_Exercise aim_:
A line-by-line copy of the material below is required.

_Information supplied_:
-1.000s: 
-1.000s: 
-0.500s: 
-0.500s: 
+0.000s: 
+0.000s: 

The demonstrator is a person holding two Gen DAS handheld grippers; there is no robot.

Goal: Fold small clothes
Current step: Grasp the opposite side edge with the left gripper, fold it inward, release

_Solution for this exercise_:
-1.000s: 
-1.000s: 
-0.500s: 
-0.500s: 
+0.000s: 
+0.000s: 

The demonstrator is a person holding two Gen DAS handheld grippers; there is no robot.

Goal: Fold small clothes
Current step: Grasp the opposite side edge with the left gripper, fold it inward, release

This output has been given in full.